Lifetime MACE Risk Increased in Adults With Scoliosis

The study covered in this summary was published on medRxiv.org as a preprint and has not yet been peer reviewed.

Key Takeaways

  • Spinal curvature in patients with scoliosis appears to adversely affect diastolic myocardial strain, apparently as a result of deformity of the thoracic cage.

  • The condition is associated with a 45% increased lifetime risk for major adverse cardiac events (MACE), the effect driven by heart failure and atrial fibrillation.

  • The study may be the first to identify an increased lifetime risk of MACE in people with scoliosis.

Why This Matters

  • Follow-up cardiac evaluations in patients identified with scoliosis may potentially help identify opportunities for early intervention.

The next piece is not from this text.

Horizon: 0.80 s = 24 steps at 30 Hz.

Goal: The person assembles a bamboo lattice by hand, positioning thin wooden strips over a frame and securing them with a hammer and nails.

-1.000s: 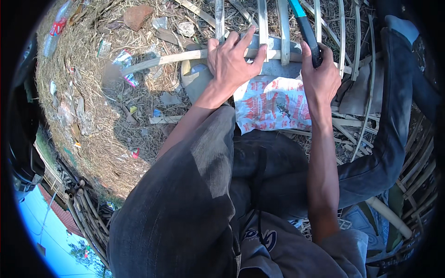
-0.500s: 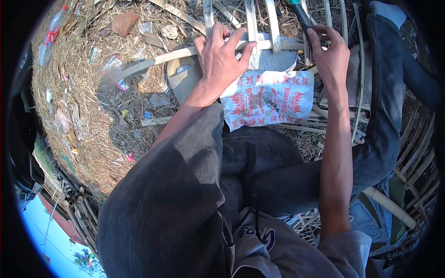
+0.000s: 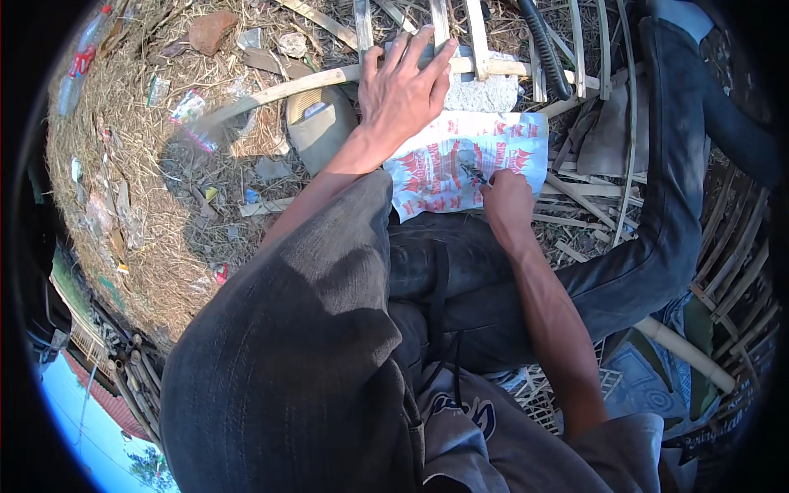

  • Early surgical intervention may potentially lower the risk of future MACE, but that would require validation in further studies.

Study Design

  • Hospital data from 502,324 members of the UK Biobank adult population cohort from 2006-2010, aged 40-69, were analyzed to identify those with scoliosis.

  • Cardiac structure and function and clinical events were followed based on phenotypic and imaging data.

  • Cardiac magnetic resonance (CMR) imaging provided phenotypic data on left ventricular (LV) ejection fraction, LV end-systolic volume, LV end-diastolic volume, and measures of radial, longitudinal strain, and circumferential myocardial strain at diastole.

  • Findings from CMR imaging were analyzed alongside data from 3D surface-to-surface (S2S) imaging of spinal deformities.

  • All CMR and S2S analyses were adjusted for age at imaging, sex, race and ancestry, systolic blood pressure, and body surface area.

 Key Results

  • Scoliosis of any etiology was identified in 4095 participants (0.8%), for a prevalence of about 1 in 120.

  • Participants with scoliosis were significantly older and more likely female compared with the total UK Biobank cohort. They were also significantly more likely to have dyslipidemia, hypertension, heart failure, and valve disease.

  • The hazard ratio for lifetime risk for MACE among those with scoliosis to other participants was 1.45 (P < .001).

  • The hazard appeared to be driven by increased risks for heart failure (HR, 1.58, P < .001) and atrial fibrillation (HR, 1.54, P < .001).

  • Participants with scoliosis, compared to those without, showed increased radial and decreased longitudinal peak diastolic myocardial strain.

  • Analysis of participants with scoliosis by S2S imaging revealed cardiac compression at the top, bottom, and sides of the heart.

Limitations

  • Participants in the UK Biobank cohort were of a limited age range (40-69 years). Most were of European ancestry.

  • Selection bias for inclusion in the subcohort with available CMR results may have excluded some participants with more severe scoliosis.

  • The scoliosis etiology was “unspecified” in most cases.

Disclosures

  • This study was supported by the Wellcome Trust, Medical Research Council (UK), British Heart Foundation, and the NIHR Imperial College Biomedical Research Centre.

  • One author has consulted for MyoKardia, Foresite Labs, and Pfizer and another for Bayer.

This is a summary of a preprint research study, “ Identification of an increased lifetime risk of major adverse cardiovascular events in UK Biobank participants with scoliosis ,” written by Valentina Q. Santofimio from the National Heart and Lung Institute, Imperial College London, UK and colleagues on medRxiv.org, provided to you by Medscape. This study has not yet been peer reviewed. The full text of the study can be found on medRxiv.org.